Bradley partner Henry Su was quoted in Business Insider discussing notable cases involving the Robinson-Patman Act. While there are exceptions, in simple terms, the Robinson-Patman Act says manufacturers must charge retailers the same prices when selling identical products at the same time in the same geographic area.
In 2010, Spartan Concrete sued Argos, complaining the wholesale concrete distributor gave a competitor, Heavy Metals, a 10% discount but refused to extend the same discount to Spartan.
"Although the case actually went to a bench trial, the trial court still granted a directed verdict in the defendant's favor based on the plaintiff's failure to prove antitrust injury," said Su, who noted that most Robinson-Patman cases never make it as far as a trial. "The case illustrates how difficult it has been for Robinson-Patman plaintiffs to link the challenged business practices to some harm to competition."

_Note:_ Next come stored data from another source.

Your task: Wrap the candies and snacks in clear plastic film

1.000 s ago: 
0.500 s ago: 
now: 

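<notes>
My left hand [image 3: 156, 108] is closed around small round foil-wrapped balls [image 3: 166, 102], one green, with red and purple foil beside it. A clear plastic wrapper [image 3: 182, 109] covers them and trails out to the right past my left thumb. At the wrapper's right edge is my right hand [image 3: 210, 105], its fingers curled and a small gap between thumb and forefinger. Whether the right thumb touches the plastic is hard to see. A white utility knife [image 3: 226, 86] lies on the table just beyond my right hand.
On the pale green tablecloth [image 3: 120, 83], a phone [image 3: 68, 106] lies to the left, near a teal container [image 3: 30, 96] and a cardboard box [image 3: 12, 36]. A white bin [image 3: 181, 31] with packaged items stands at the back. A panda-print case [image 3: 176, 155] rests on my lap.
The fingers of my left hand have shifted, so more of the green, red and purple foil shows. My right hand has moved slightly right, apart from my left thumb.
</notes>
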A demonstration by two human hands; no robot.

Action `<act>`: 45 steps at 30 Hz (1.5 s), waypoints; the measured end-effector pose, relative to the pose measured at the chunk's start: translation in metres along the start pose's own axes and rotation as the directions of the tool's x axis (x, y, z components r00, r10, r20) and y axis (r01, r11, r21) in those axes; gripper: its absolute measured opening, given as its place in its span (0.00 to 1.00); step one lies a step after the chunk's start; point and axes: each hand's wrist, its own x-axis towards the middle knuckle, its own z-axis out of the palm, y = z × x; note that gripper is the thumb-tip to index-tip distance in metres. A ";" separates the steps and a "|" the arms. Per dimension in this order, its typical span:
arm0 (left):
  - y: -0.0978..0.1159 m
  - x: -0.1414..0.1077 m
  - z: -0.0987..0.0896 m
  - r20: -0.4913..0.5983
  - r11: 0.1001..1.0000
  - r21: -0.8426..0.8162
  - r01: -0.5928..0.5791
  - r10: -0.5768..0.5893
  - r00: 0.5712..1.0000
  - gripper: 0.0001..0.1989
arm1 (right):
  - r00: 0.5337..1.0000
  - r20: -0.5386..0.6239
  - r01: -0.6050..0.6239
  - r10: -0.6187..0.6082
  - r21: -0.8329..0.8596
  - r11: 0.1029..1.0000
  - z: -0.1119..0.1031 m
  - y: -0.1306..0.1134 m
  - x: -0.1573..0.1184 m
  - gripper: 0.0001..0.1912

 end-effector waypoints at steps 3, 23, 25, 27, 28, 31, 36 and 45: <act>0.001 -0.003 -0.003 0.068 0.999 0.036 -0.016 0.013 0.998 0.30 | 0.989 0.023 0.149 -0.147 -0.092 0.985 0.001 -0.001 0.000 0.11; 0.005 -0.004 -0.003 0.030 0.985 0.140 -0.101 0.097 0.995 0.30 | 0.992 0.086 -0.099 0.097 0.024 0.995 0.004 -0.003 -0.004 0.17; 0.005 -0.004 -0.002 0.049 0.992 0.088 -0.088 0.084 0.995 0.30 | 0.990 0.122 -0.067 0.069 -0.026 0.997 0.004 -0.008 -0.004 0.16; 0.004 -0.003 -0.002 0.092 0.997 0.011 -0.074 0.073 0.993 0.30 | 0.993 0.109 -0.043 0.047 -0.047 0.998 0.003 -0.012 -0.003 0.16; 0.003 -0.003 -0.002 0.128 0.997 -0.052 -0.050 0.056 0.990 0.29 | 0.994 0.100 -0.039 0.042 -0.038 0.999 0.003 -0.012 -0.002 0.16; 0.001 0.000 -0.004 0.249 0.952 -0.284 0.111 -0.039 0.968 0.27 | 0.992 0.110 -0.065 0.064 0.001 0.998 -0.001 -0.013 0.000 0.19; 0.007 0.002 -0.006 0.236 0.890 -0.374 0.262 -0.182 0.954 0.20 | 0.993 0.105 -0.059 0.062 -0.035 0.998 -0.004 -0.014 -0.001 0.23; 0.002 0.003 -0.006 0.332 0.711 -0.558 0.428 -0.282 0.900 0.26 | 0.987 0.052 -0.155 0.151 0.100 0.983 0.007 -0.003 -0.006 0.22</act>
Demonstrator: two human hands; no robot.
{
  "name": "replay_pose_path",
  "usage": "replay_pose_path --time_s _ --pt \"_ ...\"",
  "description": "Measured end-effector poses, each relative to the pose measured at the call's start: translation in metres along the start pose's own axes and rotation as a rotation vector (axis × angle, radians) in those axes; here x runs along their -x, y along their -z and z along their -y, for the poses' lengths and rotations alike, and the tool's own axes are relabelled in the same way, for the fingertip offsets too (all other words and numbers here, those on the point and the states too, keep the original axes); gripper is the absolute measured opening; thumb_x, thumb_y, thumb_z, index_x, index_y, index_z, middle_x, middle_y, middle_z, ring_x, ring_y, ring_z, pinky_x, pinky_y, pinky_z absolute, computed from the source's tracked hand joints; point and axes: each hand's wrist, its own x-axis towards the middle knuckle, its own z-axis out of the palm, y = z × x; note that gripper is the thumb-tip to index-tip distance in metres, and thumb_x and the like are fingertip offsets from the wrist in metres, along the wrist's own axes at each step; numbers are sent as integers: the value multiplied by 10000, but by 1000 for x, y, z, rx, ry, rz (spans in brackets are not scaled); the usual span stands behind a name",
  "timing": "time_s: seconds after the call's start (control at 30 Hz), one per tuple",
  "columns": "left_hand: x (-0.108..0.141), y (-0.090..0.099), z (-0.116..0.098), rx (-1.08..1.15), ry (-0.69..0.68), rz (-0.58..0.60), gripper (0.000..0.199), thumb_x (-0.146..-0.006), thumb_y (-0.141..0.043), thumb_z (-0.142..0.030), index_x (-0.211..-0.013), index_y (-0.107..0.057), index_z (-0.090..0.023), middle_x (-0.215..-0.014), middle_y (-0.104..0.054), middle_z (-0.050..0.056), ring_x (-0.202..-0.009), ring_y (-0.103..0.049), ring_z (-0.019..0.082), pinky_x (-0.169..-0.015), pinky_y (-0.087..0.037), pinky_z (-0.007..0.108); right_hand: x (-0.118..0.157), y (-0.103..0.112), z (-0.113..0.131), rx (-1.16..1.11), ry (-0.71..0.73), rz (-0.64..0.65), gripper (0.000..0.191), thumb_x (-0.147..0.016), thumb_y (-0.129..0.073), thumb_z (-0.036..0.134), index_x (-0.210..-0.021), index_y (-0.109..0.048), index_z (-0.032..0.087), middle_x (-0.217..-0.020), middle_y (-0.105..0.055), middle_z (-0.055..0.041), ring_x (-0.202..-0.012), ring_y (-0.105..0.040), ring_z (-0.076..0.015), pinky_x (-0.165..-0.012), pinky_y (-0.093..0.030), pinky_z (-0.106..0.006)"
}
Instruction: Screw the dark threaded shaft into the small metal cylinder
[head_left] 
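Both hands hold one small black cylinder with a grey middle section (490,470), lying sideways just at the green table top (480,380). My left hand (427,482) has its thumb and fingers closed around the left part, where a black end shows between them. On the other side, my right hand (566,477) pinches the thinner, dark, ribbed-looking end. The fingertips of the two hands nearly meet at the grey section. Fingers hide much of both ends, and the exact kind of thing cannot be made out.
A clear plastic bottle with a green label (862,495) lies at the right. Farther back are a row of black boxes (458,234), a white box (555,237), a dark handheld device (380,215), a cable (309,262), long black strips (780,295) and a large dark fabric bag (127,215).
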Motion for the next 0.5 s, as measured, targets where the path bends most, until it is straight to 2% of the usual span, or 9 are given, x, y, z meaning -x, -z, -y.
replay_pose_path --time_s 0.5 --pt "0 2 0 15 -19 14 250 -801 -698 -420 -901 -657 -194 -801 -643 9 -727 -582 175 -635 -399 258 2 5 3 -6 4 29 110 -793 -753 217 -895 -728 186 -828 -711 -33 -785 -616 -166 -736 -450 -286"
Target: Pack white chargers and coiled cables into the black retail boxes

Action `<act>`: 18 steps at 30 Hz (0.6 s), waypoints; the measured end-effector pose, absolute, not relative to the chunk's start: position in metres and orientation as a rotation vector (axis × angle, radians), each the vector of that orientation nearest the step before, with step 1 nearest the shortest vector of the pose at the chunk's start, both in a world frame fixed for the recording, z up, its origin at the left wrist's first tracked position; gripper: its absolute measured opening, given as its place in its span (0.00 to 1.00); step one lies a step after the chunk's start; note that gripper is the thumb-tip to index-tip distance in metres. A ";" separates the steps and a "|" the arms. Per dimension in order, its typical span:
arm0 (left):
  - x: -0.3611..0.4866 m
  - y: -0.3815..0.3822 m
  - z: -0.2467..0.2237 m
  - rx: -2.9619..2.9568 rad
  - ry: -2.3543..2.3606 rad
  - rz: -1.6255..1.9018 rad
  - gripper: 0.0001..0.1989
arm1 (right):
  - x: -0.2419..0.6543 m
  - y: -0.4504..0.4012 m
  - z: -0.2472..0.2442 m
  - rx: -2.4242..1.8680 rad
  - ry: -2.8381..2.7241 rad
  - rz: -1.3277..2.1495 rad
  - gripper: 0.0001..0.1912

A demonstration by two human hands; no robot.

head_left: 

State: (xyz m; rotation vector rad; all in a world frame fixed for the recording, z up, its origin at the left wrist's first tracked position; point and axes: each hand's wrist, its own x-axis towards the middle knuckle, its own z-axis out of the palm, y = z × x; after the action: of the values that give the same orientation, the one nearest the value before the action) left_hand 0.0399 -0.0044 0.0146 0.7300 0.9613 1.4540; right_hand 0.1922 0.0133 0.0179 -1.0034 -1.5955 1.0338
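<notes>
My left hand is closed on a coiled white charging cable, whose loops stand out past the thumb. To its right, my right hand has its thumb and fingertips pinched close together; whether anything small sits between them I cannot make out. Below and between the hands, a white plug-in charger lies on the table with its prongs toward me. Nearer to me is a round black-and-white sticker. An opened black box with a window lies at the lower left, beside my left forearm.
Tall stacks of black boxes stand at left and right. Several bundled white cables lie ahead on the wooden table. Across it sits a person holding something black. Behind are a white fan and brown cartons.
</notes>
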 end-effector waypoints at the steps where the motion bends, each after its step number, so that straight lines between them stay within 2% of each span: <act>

Despite the fact that the Robinson-Patman Act is rarely enforced, it remains law and most recently has been the focus of a group known as the Main Street Competition Coalition, which has urged the FTC to bring Robinson-Patman action against large chains and business entities.
Su is skeptical. “In my view, the only way this can and will change is if a complainant presents the FTC with the rudiments of a potential Robinson-Patman Act case against a large retailer for further investigation and possible enforcement,” he said. “Simply generally calling for the agency to use its enforcement authority, which it has always had, is not going to shift the considerable momentum that has developed over the past several decades favoring industry guidance over enforcement.”
The original article, “Robinson-Patman Act: A federal law aimed at leveling the playing field between small and large businesses,” appeared in Business Insider on November 4, 2021.